▶ _PROMPT_: The records below must be reproduced in full and without error.

Stored entries:
Content starts
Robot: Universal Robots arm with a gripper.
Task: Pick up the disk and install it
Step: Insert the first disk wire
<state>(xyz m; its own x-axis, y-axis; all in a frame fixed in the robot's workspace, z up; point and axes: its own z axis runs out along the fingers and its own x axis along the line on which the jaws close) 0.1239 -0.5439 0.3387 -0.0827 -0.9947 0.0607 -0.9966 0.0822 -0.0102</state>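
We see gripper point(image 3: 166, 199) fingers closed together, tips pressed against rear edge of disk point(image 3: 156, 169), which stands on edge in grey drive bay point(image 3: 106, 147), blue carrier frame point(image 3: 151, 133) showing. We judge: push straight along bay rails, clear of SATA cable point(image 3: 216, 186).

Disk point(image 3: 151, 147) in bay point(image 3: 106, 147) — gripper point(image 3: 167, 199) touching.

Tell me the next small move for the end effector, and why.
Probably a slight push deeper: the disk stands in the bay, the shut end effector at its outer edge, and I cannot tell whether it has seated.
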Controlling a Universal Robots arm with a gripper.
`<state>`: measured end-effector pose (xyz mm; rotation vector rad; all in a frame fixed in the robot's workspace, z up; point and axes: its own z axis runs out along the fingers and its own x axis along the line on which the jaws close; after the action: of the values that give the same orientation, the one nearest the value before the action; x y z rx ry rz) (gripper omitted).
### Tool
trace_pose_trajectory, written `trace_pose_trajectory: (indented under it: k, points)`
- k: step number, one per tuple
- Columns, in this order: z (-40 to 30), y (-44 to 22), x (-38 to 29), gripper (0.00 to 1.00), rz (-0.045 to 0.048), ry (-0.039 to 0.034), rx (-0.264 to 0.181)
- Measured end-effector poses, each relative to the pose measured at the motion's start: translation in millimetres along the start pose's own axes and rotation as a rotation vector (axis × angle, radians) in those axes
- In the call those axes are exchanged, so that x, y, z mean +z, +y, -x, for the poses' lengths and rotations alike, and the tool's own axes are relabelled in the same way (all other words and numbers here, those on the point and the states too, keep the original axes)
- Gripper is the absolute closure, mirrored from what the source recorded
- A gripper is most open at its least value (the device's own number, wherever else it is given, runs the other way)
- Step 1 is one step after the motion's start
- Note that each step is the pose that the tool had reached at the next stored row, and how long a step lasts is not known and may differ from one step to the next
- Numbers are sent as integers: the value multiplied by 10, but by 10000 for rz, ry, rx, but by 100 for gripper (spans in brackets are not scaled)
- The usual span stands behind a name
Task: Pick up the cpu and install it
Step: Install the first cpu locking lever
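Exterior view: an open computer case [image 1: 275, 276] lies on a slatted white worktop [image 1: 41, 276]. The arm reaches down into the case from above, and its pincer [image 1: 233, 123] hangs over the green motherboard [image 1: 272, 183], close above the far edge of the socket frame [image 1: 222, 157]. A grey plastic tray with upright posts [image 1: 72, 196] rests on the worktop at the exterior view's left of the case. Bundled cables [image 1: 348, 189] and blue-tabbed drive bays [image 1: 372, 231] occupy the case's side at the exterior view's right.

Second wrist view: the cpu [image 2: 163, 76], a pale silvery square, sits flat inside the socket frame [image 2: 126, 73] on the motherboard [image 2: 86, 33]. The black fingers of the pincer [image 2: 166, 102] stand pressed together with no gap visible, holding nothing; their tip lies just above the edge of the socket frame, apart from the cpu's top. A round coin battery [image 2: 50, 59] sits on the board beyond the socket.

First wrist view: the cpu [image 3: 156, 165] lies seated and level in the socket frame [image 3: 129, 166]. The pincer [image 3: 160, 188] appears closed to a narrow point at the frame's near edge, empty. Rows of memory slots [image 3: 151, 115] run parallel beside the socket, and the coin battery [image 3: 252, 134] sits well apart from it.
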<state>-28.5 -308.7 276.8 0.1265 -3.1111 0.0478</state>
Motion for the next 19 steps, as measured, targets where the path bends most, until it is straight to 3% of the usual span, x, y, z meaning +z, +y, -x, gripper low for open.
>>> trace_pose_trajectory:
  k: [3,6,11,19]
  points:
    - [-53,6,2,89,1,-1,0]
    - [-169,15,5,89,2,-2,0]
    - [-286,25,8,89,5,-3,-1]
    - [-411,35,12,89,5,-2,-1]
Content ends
▶ _ANSWER TO THIS TASK_:
Robot: Universal Robots arm with a gripper.
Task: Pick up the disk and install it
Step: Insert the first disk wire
<state>(xyz m; its own x-axis, y-axis; all in a frame fixed in the robot's workspace, z up; point and axes: its own z axis runs out along the fingers and its own x axis along the line on which the jaws close) 0.1239 -0.5439 0.3387 -0.0827 -0.9947 0.0607 -0.9966 0.0822 -0.0102</state>
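We see gripper point(image 3: 166, 199) fingers closed together, tips pressed against rear edge of disk point(image 3: 156, 169), which stands on edge in grey drive bay point(image 3: 106, 147), blue carrier frame point(image 3: 151, 133) showing. We judge: push straight along bay rails, clear of SATA cable point(image 3: 216, 186).

Disk point(image 3: 151, 147) in bay point(image 3: 106, 147) — gripper point(image 3: 167, 199) touching.

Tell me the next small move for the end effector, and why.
Probably a slight push deeper: the disk stands in the bay, the shut end effector at its outer edge, and I cannot tell whether it has seated.
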Controlling a Universal Robots arm with a gripper.
`<state>`: measured end-effector pose (xyz mm; rotation vector rad; all in a frame fixed in the robot's workspace, z up; point and axes: its own z axis runs out along the fingers and its own x axis along the line on which the jaws close; after the action: of the values that give the same orientation, the one nearest the value before the action; x y z rx ry rz) (gripper omitted).
### Tool
trace_pose_trajectory, written `trace_pose_trajectory: (indented under it: k, points)`
- k: step number, one per tuple
- Columns, in this order: z (-40 to 30), y (-44 to 22), x (-38 to 29), gripper (0.00 to 1.00), rz (-0.045 to 0.048), ry (-0.039 to 0.034), rx (-0.264 to 0.181)
- Measured end-effector poses, each relative to the pose measured at the motion's start: translation in millimetres along the start pose's own axes and rotation as a rotation vector (axis × angle, radians) in those axes
- In the call those axes are exchanged, so that x, y, z mean +z, +y, -x, for the poses' lengths and rotations alike, and the tool's own axes are relabelled in the same way (all other words and numbers here, those on the point and the states too, keep the original axes)
- Gripper is the absolute closure, mirrored from what the source recorded
- A gripper is most open at its least value (the device's own number, wherever else it is given, runs the other way)
- Step 1 is one step after the motion's start
- Note that each step is the pose that the tool had reached at the next stored row, and how long a step lasts is not known and may differ from one step to the next
- Numbers are sent as integers: the value multiplied by 10, but by 10000 for rz, ry, rx, but by 100 for gripper (spans in brackets are not scaled)
- The usual span stands behind a name
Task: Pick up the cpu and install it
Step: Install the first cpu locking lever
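Exterior view: an open computer case [image 1: 275, 276] lies on a slatted white worktop [image 1: 41, 276]. The arm reaches down into the case from above, and its pincer [image 1: 233, 123] hangs over the green motherboard [image 1: 272, 183], close above the far edge of the socket frame [image 1: 222, 157]. A grey plastic tray with upright posts [image 1: 72, 196] rests on the worktop at the exterior view's left of the case. Bundled cables [image 1: 348, 189] and blue-tabbed drive bays [image 1: 372, 231] occupy the case's side at the exterior view's right.

Second wrist view: the cpu [image 2: 163, 76], a pale silvery square, sits flat inside the socket frame [image 2: 126, 73] on the motherboard [image 2: 86, 33]. The black fingers of the pincer [image 2: 166, 102] stand pressed together with no gap visible, holding nothing; their tip lies just above the edge of the socket frame, apart from the cpu's top. A round coin battery [image 2: 50, 59] sits on the board beyond the socket.

First wrist view: the cpu [image 3: 156, 165] lies seated and level in the socket frame [image 3: 129, 166]. The pincer [image 3: 160, 188] appears closed to a narrow point at the frame's near edge, empty. Rows of memory slots [image 3: 151, 115] run parallel beside the socket, and the coin battery [image 3: 252, 134] sits well apart from it.
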<state>-28.5 -308.7 276.8 0.1265 -3.1111 0.0478</state>
Motion for the next 19 steps, as measured, targets where the path bends most, until it is straight to 3% of the usual span, x, y, z meaning +z, +y, -x, gripper low for open.
>>> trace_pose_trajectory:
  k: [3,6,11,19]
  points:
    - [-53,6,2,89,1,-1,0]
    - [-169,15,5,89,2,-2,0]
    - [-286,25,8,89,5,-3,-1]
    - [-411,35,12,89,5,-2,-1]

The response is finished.